Le professeur Preure tire tous les constats : gaspillage énergétique, perte de parts de marché gazier en Europe, empreinte carbone surdimensionnée, effet d’éviction sur le recours aux énergies renouvelables. Mais se refuse, par fidélité à son extraction populaire, à la conclusion qui s’insinue au bout de ce bilan. Pour changer de modèle domestique de consommation d’énergie il faut rendre moins cher l’énergie fossile, dans la génération de l’électricité et dans les transports. Au fonds c’est exactement la même conclusion conservatrice à laquelle se refuse d’aller la gouvernance Bouteflika. Mais pas pour les mêmes raisons que celles, honorables, de Mourad Preure. Il ne faut pas toucher significativement le système des subventions indirectes à l’énergie pour ne pas risquer de déstabiliser la base clientéliste du régime. Dans un tel contexte, l’idée d’un trou d’air des prix pétroliers de deux ans et demi qui finirait fin 2017 par un choc haussier va avoir beaucoup de supporters dans l’entourage présidentiel. Il est donc possible de tenir encore un peu. Sans rien sacrifier d’essentiel. Surtout pas le droit à gaspiller du carburant et de l’électricité générée par le gaz. Il y a certes eu une première hausse de l’un et de l’autre dans la LF de 2016. Elle n’a jamais été clairement présentée sur une trajectoire budgétaire de trois ou de cinq ans comme un plan de réduction durable de la subvention. Tout va donc continuer de dépendre de la lecture de la conjoncture pétrolière trimestre après trimestre. Et tourner le dos au pronostic de moyen terme : avec cette croissance de la consommation énergétique l’Algérie cessera d’exporter du gaz naturel dans 12 à 15 ans.

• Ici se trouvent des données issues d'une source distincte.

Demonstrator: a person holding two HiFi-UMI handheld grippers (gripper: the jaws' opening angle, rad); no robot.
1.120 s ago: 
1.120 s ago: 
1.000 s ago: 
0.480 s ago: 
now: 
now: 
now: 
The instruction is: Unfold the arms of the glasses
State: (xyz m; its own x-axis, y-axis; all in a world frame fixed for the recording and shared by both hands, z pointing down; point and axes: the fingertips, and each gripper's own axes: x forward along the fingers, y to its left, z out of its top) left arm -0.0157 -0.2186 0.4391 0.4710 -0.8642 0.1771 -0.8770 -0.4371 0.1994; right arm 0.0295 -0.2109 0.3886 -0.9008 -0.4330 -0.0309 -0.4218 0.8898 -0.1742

C’est une donnée essentielle dans le management stratégique qu’enseignent toutes les hautes écoles de commerce. Lorsque le marché se retourne négativement que les ventes et le chiffre d’affaires d’une entreprise baissent, il ne faut surtout pas céder à la tentation la plus commune chez les managers ;  couper dans les dépenses de communication. L’Algérie n’a jamais eu de budget de communication pour traiter de son image. Cela s’observe régulièrement lorsque des étrangers arrivent pour la première fois à Alger et sont, immanquablement ébranlés par la beauté de la ville, et le peu de publicité qu’ils ont rencontré sur cette beauté. Mais le pays a commencé à chercher à changer timidement son image sinistrée depuis que l’évènement Fikra s’y est attelé en 2013.  Le grand-messe qui invitait par centaines des VIP nationaux et mondiaux à venir disserter ou écouter l’Algérie qui rayonne, a subit le contre choc pétrolier. Pas de Fikra avec un baril à 45 dollars. Les sponsors de Fikra, privé et parapublic ont fait l’inverse de la recommandation des écoles de commerces. Ils ont coupé dans la communication. Pourtant le gouvernement prétend hisser le tourisme au rang de priorité dans la politique de diversification. Sa politique des évènements n’a pas changé d’un iota. Ils sont quasi systématiquement évincés d’Algérie. Même lorsqu’ils sont « amis » comme Fikra. Que dire alors du Forum Social Maghrébin qui devait tenir des journées d’études sur les mouvements migratoires et qui s’est vu refuser, à travers le CLA, l’autorisation de tenir cette activité à Bejaia l’été prochain. Le Maroc l’accueillera. Le gouvernement maintien toujours l’Algérie en mode fermeture au monde, lorsqu’il s’agit du mouvement des personnes. De ce point de vue, au moins de celui là, Amar Saadani a tort. Bouteflika n’a pas libéré les algériens de la main mise du DRS. Ils se rejoignent  sur le dossier.